Progression of physical function with age and disease status. Loss in physical function and progression to physical disability is a highly variable process where individuals experience frequent episodes of decline and recovery. The variability at the end of the spectrum is reduced because recovery in old age occurs irregularly.

While the Nagi scheme remains widely used it has become overshadowed by the recent adoption of the World Health Organization’s International Classification of Functioning (ICF) and adoption by the IoM [25]. The consensus recommendation for use of the ICF was prompted to more fully recognize the contributors to functioning and onset of disability by highlighting the complexity of its origin and the variety of elements that lead to its progression. For example, the Nagi scheme does not include factors such as psychological and environmental issues – rather these are implied in the model. Therefore, the most contemporary view of disability provided by the ICF is a holistic attempt to build an organizational scheme to more completely capture the complexity of disability (a model with the additional role of neuromuscular function is provided in Figure 3) [26]. This model replaces the World Health Organization’s International Classification of Disease that had three central themes that included impairment and disability evolving to handicap [27]. The model has also replaced the Nagi scheme as the accepted model for the IoM. The ICF divides the origin of functioning into body functions/structures and activities/participation. It then classifies contextual factors into environmental and personal that contribute to the progression of disability and blankets the background of an individual’s life situation. Using these components, the ICF maps the different constructs and domains in multi-perspective processes that interact upon each other to simulate realistic scenarios. Of interest to the current contribution is the strong emphasis that the ICF places on the execution of a task, which has a strong neuromuscular component through mobility and self-care movements. Regarding neuromuscular function, activity limitations might arise through impairments in the planning and manifestation of movement at the cortex, its transmission through the spinal cord, as well as its response at the muscle level— ranging from excitation-contraction coupling to metabolic and biochemical characteristics of the skeletal muscle fibers.

Figure 3.

Figure 3

Mechanisms and consequences of activity limitations (i.e. physical limitation & disability) placed within the context of the International Classification of Function (ICF) model developed by the World Health Organization. Neuromuscular function is influenced by a host of diseases, cell biology and aging, that manifest through direct or indirect physiological consequences. Subsequently the condition contributes to a number of personal, familial, and societal consequences. Impairments in neuromuscular function may mediate activity limitations through influences on muscle strength. Participation in life situations is the ICF language used to describe the ability of individuals to participate in daily societal activities such as going to the grocery store, attending family events, or traveling.
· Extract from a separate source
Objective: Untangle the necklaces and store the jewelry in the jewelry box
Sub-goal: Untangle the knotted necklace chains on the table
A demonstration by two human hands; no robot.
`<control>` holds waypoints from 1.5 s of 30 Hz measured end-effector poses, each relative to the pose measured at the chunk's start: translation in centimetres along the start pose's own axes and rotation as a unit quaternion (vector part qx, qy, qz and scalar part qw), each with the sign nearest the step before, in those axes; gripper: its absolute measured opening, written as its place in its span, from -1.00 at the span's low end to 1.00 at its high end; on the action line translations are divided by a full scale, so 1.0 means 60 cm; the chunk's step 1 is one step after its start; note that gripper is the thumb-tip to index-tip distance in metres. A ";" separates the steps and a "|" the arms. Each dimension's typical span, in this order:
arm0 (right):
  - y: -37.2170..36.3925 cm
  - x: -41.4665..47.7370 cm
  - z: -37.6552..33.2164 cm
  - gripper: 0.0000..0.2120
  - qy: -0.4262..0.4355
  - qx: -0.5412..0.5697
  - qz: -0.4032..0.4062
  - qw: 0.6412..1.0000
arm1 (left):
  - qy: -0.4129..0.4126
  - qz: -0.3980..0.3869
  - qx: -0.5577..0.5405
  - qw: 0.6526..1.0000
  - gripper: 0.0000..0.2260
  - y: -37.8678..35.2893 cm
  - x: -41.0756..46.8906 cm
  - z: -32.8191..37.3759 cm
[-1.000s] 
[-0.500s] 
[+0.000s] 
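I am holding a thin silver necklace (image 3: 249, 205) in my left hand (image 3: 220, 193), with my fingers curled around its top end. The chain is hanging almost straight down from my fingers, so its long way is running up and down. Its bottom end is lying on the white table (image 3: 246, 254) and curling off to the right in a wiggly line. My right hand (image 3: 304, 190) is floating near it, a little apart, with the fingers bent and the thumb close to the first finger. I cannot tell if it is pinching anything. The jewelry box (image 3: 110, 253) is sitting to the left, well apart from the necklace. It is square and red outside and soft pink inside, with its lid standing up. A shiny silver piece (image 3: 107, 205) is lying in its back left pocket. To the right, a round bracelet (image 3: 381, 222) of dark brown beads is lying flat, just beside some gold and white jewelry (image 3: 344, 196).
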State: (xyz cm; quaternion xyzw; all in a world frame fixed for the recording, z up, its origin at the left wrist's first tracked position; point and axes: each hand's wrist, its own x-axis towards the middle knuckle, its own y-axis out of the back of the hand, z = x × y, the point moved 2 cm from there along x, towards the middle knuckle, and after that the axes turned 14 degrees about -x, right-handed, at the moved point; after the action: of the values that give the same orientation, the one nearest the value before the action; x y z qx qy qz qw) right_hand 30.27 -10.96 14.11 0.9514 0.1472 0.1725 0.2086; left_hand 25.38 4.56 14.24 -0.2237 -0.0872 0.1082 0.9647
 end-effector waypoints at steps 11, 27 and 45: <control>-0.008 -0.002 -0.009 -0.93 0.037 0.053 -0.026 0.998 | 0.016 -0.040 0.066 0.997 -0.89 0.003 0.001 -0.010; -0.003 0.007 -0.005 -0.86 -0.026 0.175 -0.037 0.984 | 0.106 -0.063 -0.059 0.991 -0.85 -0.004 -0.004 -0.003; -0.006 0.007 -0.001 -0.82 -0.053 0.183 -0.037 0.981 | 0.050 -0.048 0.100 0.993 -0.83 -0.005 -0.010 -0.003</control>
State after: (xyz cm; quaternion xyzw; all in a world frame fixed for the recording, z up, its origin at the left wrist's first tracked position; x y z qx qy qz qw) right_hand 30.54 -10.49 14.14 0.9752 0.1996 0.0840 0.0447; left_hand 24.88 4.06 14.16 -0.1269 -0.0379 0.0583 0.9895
Risk factors for disability

The maintenance of physical function has been linked to fending off cellular and molecular damage and delaying illness, disease, and disability that keeps an organism functioning optimally for the longest period of time [28]. To this end, the loss in physical function can be impacted through social influences (gender, socioeconomic status, race, age and cultural context) [29], individual traits of well-being (psychosocial and behavioral) [30], biological processes (inflammatory responses, oxidative damage to cells and hormonal changes) [31] and environmental adversities (neighborhood characteristics and air quality) [32]. Information on socioeconomic and psychosocial factors will not be provided but exhaustive reviews of these factors can be found in the following references [3337]

Age

It is clear that the loss in physical function is inevitable, but the effects of age are highly individual and age alone is a poor index of physical function [38]. Many older adults successfully age without disability (e.g. Jack LaLanne, Bette Davis, Paul Newman). However, while age alone may be a poor index of physiological function, it is associated with increased prevalence of disease conditions that are impossible to ignore as a strong contributor to occurrence of disability.

Rates of physical limitations in daily activities remain constant up to the age of 45 years, but the trend takes several parabolic shifts upward in later adulthood. The first occurs at a fairly early age where the proportion of individuals who report limitations in usual activities increases from 6.5 to 16.9% [39]. At the age of 65 years, the trend shifts upward to 26.9% and again to 45.3% at age 75 years and older. Fifty-five percent of women and 38% of men over 85 years older report being unable to perform a mobility task such as: walking, stooping/kneeling, writing and lifting 10 lbs [40]. The physical limitations noted above follow an identical pattern with chronic disease conditions and highlights the difficulty in separating the effect of biological age and disease [39].

Disease

The loss in physical function and increase in physical disability with age is tightly coupled with the occurrence of one or multiple diseases. These include hypertension (53.3% of the population 65+ years), osteoarthritis (49%), cardiovascular disease (CVD = 30.9%), cancer (21.1%), lung dysfunction (20.6%), diabetes (18%) and stroke (9.3%). The top two conditions that contribute to this burden are cardiovascular disease and osteoarthritis, which combine to affect almost 80% of the adults over the age of 65 years [1]. While the prevalence of these conditions would suggest a somber scenario for older adults, the disability impact that these conditions is not equivalent to their prevalence. For example, conditions such as hearing and vision impairments or osteoporosis that leads to bone fracture are less prevalent, but have considerable impact on the occurrence of disability [41, 42]. Cardiovascular disease, however, has both a large prevalence and impact on poor physical function as it is associated with a 6.5-year loss of having intact physical and cognitive function [43]. Osteoarthritis is the second most prevalent pathology in older adults with the impact on physical disability ranking lower than CVD, senses impairment, and diabetes [44]. Despite the fact that osteoarthritis impairs integrity of the cartilage, increases perceived pain and seems to have repercussions for poor muscle strength [45, 46], osteoarthritic individuals are resilient because they use less personal assistance than other disabled individuals [47].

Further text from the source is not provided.